Try it ::
Take the listing and print it in full, exactly as given.

◆ ◆ ◆ ◆ ◆

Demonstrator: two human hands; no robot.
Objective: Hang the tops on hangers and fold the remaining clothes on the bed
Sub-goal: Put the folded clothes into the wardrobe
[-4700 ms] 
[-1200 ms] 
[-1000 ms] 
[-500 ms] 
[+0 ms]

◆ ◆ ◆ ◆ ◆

Answer box ::
Demonstrator: two human hands; no robot.
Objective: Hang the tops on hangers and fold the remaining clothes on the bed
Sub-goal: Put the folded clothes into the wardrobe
[-4700 ms] 
[-1200 ms] 
[-1000 ms] 
[-500 ms] 
[+0 ms]

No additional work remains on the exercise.